● Required work
Set the records down once more so that they match the source word for word.

==== Dataset content

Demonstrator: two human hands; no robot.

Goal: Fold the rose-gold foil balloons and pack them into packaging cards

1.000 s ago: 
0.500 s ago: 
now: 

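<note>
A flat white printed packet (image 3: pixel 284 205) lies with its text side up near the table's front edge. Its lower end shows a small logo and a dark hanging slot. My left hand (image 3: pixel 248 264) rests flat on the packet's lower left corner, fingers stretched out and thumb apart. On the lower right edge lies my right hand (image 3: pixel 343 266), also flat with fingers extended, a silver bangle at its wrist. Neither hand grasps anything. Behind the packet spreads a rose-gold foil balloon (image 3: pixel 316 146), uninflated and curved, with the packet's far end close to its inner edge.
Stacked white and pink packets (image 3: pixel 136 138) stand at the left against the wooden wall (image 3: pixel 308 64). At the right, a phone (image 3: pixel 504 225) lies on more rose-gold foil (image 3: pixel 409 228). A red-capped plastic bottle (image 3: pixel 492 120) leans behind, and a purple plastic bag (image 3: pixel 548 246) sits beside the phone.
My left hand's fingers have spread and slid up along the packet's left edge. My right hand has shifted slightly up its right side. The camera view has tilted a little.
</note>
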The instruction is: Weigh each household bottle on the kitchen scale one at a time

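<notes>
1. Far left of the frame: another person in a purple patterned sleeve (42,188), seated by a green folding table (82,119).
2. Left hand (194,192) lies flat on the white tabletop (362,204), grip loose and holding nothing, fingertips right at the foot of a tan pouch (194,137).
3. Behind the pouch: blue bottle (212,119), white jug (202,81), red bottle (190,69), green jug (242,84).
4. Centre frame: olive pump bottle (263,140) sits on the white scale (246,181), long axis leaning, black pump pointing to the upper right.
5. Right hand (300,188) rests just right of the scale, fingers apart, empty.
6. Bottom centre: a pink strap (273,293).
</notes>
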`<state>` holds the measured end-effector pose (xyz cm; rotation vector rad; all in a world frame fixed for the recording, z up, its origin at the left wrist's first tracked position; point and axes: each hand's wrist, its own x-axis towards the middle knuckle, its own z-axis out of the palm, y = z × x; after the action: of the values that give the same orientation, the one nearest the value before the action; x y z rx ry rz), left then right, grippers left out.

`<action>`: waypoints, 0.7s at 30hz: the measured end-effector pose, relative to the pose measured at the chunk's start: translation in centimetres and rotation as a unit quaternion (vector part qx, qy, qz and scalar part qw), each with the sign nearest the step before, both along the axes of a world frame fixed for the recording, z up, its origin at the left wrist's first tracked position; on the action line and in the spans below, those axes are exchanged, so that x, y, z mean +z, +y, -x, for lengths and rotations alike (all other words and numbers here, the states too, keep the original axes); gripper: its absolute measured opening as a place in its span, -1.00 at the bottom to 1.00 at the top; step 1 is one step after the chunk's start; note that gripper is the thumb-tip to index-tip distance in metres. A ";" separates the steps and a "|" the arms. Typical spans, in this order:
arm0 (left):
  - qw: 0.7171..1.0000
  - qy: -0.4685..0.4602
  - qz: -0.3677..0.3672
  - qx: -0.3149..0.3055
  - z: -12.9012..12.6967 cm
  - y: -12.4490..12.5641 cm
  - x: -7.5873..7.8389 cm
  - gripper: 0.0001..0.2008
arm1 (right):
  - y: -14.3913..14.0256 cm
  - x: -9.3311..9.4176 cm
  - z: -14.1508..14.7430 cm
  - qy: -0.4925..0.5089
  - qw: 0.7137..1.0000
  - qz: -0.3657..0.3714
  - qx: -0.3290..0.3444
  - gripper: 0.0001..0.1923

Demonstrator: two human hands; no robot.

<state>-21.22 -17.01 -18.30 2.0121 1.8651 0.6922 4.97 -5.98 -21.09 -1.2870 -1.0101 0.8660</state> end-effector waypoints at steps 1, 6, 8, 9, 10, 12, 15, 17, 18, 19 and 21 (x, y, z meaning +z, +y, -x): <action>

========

● Exercise response
Demonstrator: two human hands; no robot.

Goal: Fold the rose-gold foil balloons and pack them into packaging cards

1.000 s ago: 
0.500 s ago: 
now: 

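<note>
A flat white printed packet (image 3: pixel 284 205) lies with its text side up near the table's front edge. Its lower end shows a small logo and a dark hanging slot. My left hand (image 3: pixel 248 264) rests flat on the packet's lower left corner, fingers stretched out and thumb apart. On the lower right edge lies my right hand (image 3: pixel 343 266), also flat with fingers extended, a silver bangle at its wrist. Neither hand grasps anything. Behind the packet spreads a rose-gold foil balloon (image 3: pixel 316 146), uninflated and curved, with the packet's far end close to its inner edge.
Stacked white and pink packets (image 3: pixel 136 138) stand at the left against the wooden wall (image 3: pixel 308 64). At the right, a phone (image 3: pixel 504 225) lies on more rose-gold foil (image 3: pixel 409 228). A red-capped plastic bottle (image 3: pixel 492 120) leans behind, and a purple plastic bag (image 3: pixel 548 246) sits beside the phone.
My left hand's fingers have spread and slid up along the packet's left edge. My right hand has shifted slightly up its right side. The camera view has tilted a little.
</note>
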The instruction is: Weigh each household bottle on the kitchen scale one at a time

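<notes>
1. Far left of the frame: another person in a purple patterned sleeve (42,188), seated by a green folding table (82,119).
2. Left hand (194,192) lies flat on the white tabletop (362,204), grip loose and holding nothing, fingertips right at the foot of a tan pouch (194,137).
3. Behind the pouch: blue bottle (212,119), white jug (202,81), red bottle (190,69), green jug (242,84).
4. Centre frame: olive pump bottle (263,140) sits on the white scale (246,181), long axis leaning, black pump pointing to the upper right.
5. Right hand (300,188) rests just right of the scale, fingers apart, empty.
6. Bottom centre: a pink strap (273,293).
</notes>
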`<state>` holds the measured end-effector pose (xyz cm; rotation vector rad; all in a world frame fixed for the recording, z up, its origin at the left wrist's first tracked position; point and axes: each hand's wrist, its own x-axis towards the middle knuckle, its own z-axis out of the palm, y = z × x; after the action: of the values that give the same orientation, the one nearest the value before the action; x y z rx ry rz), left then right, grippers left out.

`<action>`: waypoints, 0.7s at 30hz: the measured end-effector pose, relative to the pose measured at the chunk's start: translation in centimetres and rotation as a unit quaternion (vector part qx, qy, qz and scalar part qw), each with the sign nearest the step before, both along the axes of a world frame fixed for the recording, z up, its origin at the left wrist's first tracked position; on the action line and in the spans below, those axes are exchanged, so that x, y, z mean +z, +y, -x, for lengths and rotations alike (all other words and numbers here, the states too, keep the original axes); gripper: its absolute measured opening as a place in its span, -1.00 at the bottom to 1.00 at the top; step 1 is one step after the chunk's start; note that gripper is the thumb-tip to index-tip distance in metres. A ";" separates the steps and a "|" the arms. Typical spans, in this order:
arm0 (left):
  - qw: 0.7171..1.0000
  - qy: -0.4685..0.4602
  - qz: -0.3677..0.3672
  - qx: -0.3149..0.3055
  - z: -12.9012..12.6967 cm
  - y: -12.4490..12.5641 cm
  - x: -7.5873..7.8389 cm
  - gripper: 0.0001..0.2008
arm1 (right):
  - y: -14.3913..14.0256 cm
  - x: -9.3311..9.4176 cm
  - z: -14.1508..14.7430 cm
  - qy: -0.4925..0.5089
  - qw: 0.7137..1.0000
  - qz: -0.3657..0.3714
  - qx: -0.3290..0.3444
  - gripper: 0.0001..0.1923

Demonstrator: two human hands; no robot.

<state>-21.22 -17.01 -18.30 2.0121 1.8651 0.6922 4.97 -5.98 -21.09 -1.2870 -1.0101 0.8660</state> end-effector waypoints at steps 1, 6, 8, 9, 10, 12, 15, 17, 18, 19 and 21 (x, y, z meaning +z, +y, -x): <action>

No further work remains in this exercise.